Figure 5 shows the results. OMI NO2 observations in urban winter show a steady decline at a mean rate of 3.3±0.5 % a−1, with no post-2009 flattening, though there is some suggestion of a slightly weaker trend after 2009 when compared to GEOS-Chem driven by NEI. By contrast, the OMI NO2 observations in rural summer show no significant trend over the 2005–2017 period. GEOS-Chem for rural summer shows a significant decreasing trend for 2005–2017 but weaker than for urban winter and become insignificant for the 2009–2017 period. The winter rural and summer urban conditions in Fig. 5 show trends that are intermediate between these two limiting cases. The ability of GEOS-Chem to capture the observed post-2009 weakening of the trend in the summer urban case argues against a seasonal flattening of emissions that would affect summer but not winter.

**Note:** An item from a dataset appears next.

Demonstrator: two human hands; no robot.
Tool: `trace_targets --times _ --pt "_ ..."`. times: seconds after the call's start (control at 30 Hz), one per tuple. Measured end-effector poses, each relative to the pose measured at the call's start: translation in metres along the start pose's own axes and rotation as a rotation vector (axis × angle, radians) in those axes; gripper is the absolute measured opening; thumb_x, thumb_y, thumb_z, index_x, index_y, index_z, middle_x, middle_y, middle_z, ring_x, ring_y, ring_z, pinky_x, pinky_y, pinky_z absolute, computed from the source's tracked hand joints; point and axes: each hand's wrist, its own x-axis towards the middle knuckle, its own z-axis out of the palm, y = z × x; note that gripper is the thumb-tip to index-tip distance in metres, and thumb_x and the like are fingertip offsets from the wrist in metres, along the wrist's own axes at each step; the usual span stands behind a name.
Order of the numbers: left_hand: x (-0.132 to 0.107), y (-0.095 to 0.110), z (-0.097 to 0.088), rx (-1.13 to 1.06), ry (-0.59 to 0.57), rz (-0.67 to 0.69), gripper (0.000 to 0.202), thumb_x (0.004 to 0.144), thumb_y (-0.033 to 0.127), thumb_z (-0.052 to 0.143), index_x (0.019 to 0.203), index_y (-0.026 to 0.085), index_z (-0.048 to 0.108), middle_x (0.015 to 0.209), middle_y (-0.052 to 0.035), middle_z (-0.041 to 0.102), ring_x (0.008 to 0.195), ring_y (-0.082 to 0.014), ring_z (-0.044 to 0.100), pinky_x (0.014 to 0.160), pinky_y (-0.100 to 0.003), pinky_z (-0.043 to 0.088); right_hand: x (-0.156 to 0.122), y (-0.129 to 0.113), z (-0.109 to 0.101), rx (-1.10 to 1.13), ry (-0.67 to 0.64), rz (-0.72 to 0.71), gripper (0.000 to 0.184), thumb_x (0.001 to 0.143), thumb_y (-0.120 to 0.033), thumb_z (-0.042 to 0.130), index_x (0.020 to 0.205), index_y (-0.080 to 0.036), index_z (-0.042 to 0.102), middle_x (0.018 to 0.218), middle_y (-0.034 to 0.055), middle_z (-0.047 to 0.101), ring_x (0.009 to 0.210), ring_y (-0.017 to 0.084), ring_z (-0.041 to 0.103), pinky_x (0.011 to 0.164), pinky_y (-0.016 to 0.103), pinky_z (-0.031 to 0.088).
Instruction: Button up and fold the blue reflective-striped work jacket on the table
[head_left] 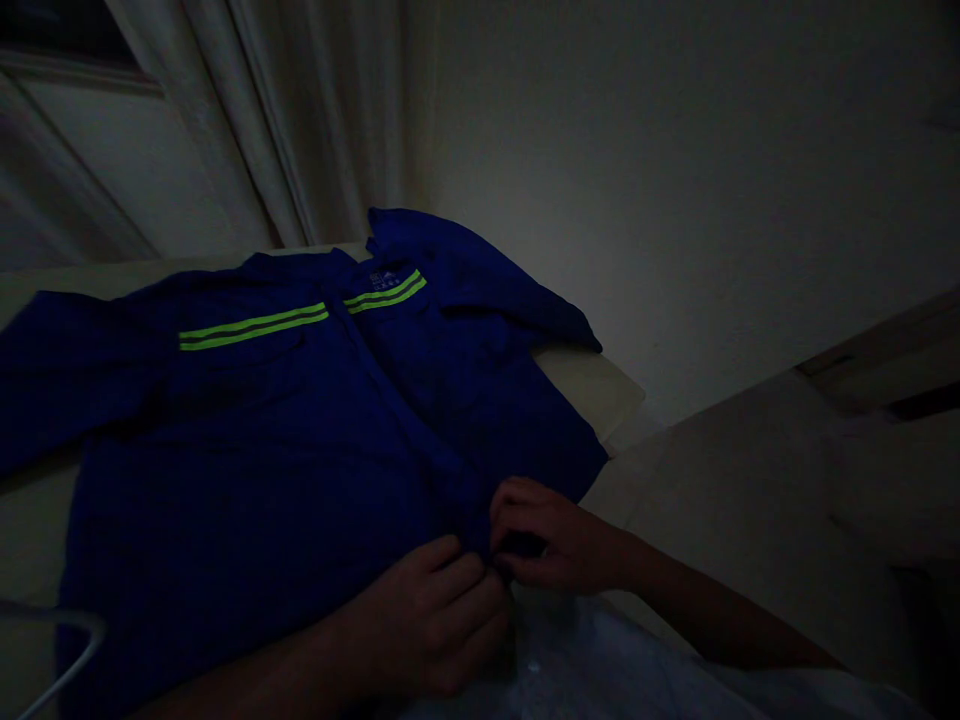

It thus appears that the post-2009 flattening of the OMI NO2 trend over the US is due to increasing relative importance of the NO2 background, rather than to flattening of US NOx emissions. Satellite observations of tropospheric NO2 columns are more sensitive to the free troposphere than to the boundary layer because of atmospheric scattering; the sensitivity increases by a factor of 3 from the surface to the upper troposphere for clear sky and by much more for a cloudy atmosphere (Martin et al., 2002). For the OMI NO2 data set used here, the sensitivity increases by over a factor of 4 from the surface to the upper troposphere on average, as given by the scattering weights (Krotkov et al., 2017). The AMF is intended to correct for this effect but relies on an assumed model vertical distribution of NO2 that may not correctly account for free tropospheric levels or for the changing ratio between the free troposphere and the boundary layer as anthropogenic NOx emissions decrease.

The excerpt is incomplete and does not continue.